According to Census data, married couples lead 28.5 percent of African-American households. Many African-American couples choose to share their lives before they are willing or able to make it official. This is particularly true for low-income couples that find cohabitation economically convenient, or as a solution to unexpected economic problems.
Between 2006 and 2010, the National Center for Health Statistics surveyed more than 12,000 women on their cohabitation experiences. In the survey, African-American women had 51 percent chance of cohabiting by age 25. Between 1995 and 2010, the study reported a 39 percent increase in cohabitation as a first union for African-American women.
By three years of cohabiting, 31 percent of African-American women had transitioned to marriage, while another 41 percent continued living with their partner.
As recently as five years ago, researchers would have guessed that most of these marriages would eventually fail. But a series of white papers, released this month by the Council on Contemporary Families (CCF), finds that length of the relationship, age at cohabitation, and circumstances leading to cohabitation are better predictors of future marital misfire than cohabitation itself.
In fact, age can be such a strong predictor of marital success that it can override other relationship risks.
For example, one CCF researcher, Evelyn Lehrer, finds that women who delay marriage – past 23 years old, but ideally into the 30s and 40s – tend to enter unconventional, but stable marriages. In her work, unconventional marriages included couples with differing races (as well as different religions, education or economic levels, or previously-married men).

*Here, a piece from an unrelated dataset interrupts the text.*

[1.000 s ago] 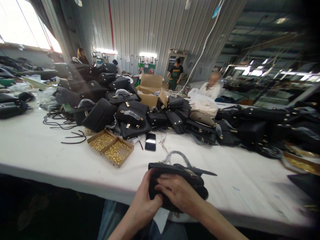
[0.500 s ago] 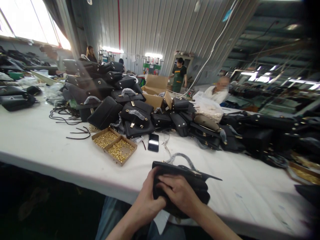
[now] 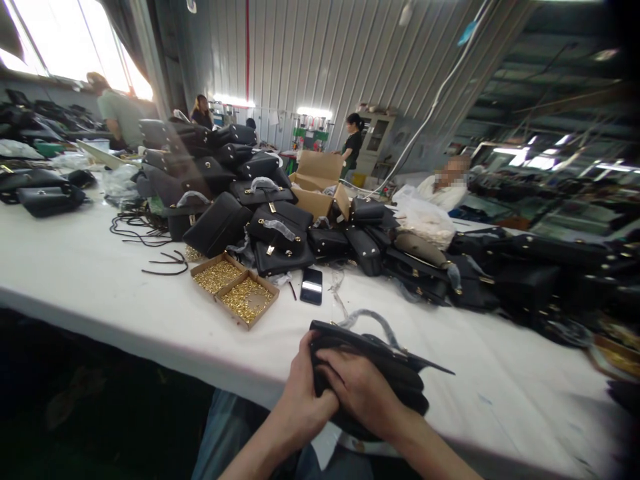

African Americans in general, but African-American women in particular, have low rates of intermarriage. The Pew Research Center reports that in 2010, only 17 percent of all African-American newlyweds had married out – 9 percent of African-American women wed a non-African-American spouse, compared to 24 percent of African-American men.
"These (unconventional, later-in-life) marriages have two advantages," Lehrer continues. "One is that each person has greater economic resources by that time...and also, they are more mature at later ages. We found a lot of solid unions in these marriages. They are making better choices (for partners)."
Cohabitation has the best effect on marriage stability for women who are engaged first, then cohabit; according to the Journal study, their risk of separation or divorce is even lower than that of women who don't cohabit.
Furthermore, the CCF's data asserts that the link between pre-marital cohabitation and divorce rates has been overblown, if it ever existed at all.
"Studies have consistently overstated the risk of premarital cohabitation, and continue to do so even for marriages formed since the mid-1990s. This is because they have been comparing couples by their age at marriage rather than by their age when they moved in together," says Arielle Kuperberg, another researcher on the CCF project.
"My study finds that when couples are compared by the age at which they move in together and start taking on the roles associated with marriage, there is no difference in divorce rates between couples that lived together before marriage and those that didn't."
Stephanie Coontz, historian and co-chair and director of Research and Public Education for the CCF, points to Australia for insight into this current cultural shift. Fifty years of research there also painted a picture of cohabitation as the harbinger of separation and divorce – up to the late 1980s, when the trend reversed so much that cohabitation actually bolstered marital stability.
"Divorce rates were much lower than they are today, partly because marriages in that era were based on predefined, rigid gender roles. Both parties knew exactly what was expected of them. It was much easier to figure out how to make a marriage work than it is today, when there is so much more to negotiate," Coontz says in the series' conclusion statement.
"Now that prior cohabitation is the normative route to marriage, and especially now that marriage requires more negotiation skills and deeper friendship than the past, the United States may well follow the same pattern that researchers found in Australia. Who knows what other old rules may be shattered in the next few years?"